Most Helpful Customer Reviews

6 of 7 people found the following review helpful By TeensReadToo on June 20, 2009
Format: Hardcover
In WILD THINGS, protagonist Zoe no longer trusts anyone. Both her parents have now left her; her father left at an early age, and now her mother, an irresponsible mother and slob, has died. As a result of her traumatic, unbelievably self-sufficient childhood, Zoe trusts only herself.

To begin, Zoe goes to live with her uncle, Dr. Henry Royster, a surgeon. In his house she finds massive sharp metal sculptures dangling in a room, as she finds out her uncle is a famed sculptor. Though reluctant to trust Henry because everyone else in her life has failed her, Zoe finds much in common with him, especially their equally broken hearts.

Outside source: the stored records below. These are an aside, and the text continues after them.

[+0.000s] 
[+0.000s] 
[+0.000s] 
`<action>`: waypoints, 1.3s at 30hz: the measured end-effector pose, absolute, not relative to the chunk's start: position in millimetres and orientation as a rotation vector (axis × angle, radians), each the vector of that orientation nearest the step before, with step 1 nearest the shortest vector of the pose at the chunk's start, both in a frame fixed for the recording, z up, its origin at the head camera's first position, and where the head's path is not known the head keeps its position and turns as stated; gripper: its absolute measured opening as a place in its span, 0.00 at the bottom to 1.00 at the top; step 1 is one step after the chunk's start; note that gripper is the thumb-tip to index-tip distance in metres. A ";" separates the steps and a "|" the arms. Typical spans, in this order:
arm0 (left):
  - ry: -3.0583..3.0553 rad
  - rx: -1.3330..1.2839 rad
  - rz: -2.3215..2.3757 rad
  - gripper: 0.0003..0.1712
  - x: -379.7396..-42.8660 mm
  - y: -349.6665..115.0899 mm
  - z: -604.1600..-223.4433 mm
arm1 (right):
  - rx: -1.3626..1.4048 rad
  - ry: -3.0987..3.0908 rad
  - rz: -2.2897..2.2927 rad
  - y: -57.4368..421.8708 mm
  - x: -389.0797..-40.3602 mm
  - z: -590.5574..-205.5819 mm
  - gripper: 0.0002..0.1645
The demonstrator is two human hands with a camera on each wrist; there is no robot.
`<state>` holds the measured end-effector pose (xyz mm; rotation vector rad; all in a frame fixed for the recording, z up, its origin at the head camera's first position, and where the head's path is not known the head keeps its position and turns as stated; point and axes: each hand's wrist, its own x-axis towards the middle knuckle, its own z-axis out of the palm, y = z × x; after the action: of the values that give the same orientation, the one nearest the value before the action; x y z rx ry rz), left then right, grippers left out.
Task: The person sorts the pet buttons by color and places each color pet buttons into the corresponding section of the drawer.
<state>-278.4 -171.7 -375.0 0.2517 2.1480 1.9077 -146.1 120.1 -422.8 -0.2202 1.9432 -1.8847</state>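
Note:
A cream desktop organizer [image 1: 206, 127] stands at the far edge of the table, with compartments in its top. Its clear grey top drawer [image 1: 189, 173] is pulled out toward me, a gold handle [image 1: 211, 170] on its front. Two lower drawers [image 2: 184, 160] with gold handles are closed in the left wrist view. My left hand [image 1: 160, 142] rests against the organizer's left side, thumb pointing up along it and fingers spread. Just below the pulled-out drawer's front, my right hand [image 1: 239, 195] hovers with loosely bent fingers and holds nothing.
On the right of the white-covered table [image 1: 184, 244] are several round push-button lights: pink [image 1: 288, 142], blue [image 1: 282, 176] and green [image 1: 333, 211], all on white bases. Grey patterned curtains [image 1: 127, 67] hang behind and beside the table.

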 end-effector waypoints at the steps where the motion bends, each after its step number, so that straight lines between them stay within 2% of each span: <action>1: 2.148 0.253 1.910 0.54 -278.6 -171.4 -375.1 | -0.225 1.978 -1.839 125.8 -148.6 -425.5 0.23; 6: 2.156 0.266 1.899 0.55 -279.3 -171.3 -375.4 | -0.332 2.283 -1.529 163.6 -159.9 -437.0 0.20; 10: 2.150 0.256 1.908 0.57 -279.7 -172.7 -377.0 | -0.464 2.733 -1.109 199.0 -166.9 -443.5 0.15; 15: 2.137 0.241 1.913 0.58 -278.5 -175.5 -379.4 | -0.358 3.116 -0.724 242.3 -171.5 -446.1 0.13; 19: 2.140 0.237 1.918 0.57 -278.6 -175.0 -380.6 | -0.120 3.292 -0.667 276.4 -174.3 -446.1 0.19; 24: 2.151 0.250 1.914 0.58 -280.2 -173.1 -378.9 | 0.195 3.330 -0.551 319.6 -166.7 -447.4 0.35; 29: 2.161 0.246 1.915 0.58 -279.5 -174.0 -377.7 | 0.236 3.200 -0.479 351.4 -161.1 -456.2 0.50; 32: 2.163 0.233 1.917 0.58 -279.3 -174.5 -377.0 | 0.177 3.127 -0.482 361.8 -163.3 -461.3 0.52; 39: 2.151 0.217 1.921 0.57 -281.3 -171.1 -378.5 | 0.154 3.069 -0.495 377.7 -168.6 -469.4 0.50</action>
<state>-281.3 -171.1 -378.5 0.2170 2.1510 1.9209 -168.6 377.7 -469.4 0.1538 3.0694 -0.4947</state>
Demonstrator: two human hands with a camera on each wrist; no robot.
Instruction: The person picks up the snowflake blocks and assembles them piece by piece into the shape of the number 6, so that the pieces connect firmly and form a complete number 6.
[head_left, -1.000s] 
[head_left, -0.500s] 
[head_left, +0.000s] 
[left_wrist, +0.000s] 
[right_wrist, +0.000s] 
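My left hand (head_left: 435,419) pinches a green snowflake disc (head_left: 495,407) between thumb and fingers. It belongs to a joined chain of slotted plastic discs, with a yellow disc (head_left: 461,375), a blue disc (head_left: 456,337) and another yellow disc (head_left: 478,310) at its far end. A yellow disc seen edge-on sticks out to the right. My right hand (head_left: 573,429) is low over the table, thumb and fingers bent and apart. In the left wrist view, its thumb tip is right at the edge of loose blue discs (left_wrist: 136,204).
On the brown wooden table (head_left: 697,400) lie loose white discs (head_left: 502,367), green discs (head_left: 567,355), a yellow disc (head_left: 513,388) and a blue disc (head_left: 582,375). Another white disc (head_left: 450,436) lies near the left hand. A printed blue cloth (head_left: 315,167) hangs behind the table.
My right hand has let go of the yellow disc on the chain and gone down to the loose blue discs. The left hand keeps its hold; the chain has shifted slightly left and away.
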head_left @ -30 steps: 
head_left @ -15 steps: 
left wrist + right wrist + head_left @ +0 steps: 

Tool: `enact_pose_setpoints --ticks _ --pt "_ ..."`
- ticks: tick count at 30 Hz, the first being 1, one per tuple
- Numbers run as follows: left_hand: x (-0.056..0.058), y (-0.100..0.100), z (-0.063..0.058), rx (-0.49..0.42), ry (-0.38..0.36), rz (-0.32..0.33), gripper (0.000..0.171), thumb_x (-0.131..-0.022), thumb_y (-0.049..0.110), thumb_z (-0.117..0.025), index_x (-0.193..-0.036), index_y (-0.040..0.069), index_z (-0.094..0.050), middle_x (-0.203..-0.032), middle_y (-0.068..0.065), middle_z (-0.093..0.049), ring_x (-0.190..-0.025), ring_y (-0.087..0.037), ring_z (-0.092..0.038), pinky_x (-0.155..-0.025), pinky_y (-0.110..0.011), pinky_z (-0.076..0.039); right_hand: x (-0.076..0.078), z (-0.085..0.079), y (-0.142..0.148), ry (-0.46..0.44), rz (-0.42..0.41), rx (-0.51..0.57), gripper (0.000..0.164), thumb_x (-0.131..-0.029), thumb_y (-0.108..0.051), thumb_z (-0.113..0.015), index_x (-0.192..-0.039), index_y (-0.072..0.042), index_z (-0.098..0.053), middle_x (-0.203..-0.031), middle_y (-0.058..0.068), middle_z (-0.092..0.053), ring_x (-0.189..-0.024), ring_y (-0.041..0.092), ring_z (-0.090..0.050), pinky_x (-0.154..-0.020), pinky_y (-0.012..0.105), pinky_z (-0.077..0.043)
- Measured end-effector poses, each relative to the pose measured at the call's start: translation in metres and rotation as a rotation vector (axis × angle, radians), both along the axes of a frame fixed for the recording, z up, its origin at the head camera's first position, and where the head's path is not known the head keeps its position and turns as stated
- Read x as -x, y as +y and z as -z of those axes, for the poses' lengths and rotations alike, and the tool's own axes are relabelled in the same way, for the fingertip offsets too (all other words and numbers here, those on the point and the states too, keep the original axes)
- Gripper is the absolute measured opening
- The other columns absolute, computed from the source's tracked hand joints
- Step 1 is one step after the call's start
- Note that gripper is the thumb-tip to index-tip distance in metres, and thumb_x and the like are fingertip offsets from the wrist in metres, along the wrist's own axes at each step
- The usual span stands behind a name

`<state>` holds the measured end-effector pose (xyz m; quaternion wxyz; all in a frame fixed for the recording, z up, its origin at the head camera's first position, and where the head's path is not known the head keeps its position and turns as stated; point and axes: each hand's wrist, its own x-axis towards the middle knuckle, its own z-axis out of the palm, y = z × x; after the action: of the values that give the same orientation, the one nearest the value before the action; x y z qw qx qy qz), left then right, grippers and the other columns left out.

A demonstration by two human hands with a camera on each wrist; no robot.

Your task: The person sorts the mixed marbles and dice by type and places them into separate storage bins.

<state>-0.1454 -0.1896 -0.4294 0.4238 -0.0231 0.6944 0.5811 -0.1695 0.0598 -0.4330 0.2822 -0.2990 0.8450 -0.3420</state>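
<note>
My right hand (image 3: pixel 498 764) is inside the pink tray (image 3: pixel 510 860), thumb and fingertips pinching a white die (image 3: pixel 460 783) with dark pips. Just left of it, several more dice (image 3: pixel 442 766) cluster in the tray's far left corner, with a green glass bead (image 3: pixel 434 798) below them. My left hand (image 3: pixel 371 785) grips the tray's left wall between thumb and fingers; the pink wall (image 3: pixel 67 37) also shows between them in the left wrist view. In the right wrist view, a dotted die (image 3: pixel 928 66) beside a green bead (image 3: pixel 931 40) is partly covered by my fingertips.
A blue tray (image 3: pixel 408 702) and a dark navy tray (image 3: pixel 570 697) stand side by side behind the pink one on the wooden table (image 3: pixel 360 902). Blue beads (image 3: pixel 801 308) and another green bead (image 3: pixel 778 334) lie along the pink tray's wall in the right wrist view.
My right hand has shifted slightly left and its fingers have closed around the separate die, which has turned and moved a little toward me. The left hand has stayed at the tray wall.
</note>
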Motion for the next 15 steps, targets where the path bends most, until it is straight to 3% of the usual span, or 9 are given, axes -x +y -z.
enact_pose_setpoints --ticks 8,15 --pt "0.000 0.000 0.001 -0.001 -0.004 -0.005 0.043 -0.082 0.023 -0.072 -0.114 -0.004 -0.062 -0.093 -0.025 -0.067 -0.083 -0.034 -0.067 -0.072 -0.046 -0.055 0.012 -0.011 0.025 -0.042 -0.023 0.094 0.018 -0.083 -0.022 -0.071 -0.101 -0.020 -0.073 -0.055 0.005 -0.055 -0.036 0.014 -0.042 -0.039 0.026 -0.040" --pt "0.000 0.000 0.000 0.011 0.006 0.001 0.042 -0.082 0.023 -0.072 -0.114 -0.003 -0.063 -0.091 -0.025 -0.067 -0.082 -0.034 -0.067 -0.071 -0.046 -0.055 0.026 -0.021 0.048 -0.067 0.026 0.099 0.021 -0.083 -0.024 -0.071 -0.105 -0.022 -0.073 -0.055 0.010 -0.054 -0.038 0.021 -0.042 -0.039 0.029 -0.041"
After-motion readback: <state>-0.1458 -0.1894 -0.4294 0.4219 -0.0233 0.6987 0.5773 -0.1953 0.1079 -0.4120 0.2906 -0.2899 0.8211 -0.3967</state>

All the while, Zoe meets a cast of friendly, curious characters who are loyal to Henry and begin to mend her heart, along with a wise cat and a mystical boy in the nearby forest. Zoe's curiosity, as she explores the woods, leads to adventure, heroism, and more as she unmasks the boy's identity, defiles a local lie, and more through her Wild Spirit. The tale of WILD THINGS is a wondrous page-turner.

What a phenomenal debut book by Ms. Carmichael. Throughout the story, I was stunned by the depth of the characters, and how I truly connected with many of them. My favorite part was the added perspective of the narrative of the wild cat, which adds an excellent dimension to this book. Carmichael, inspired by her actual husband, also a metal artist, skillfully weaves this story and interesting characters together to create the masterpiece that is WILD THINGS.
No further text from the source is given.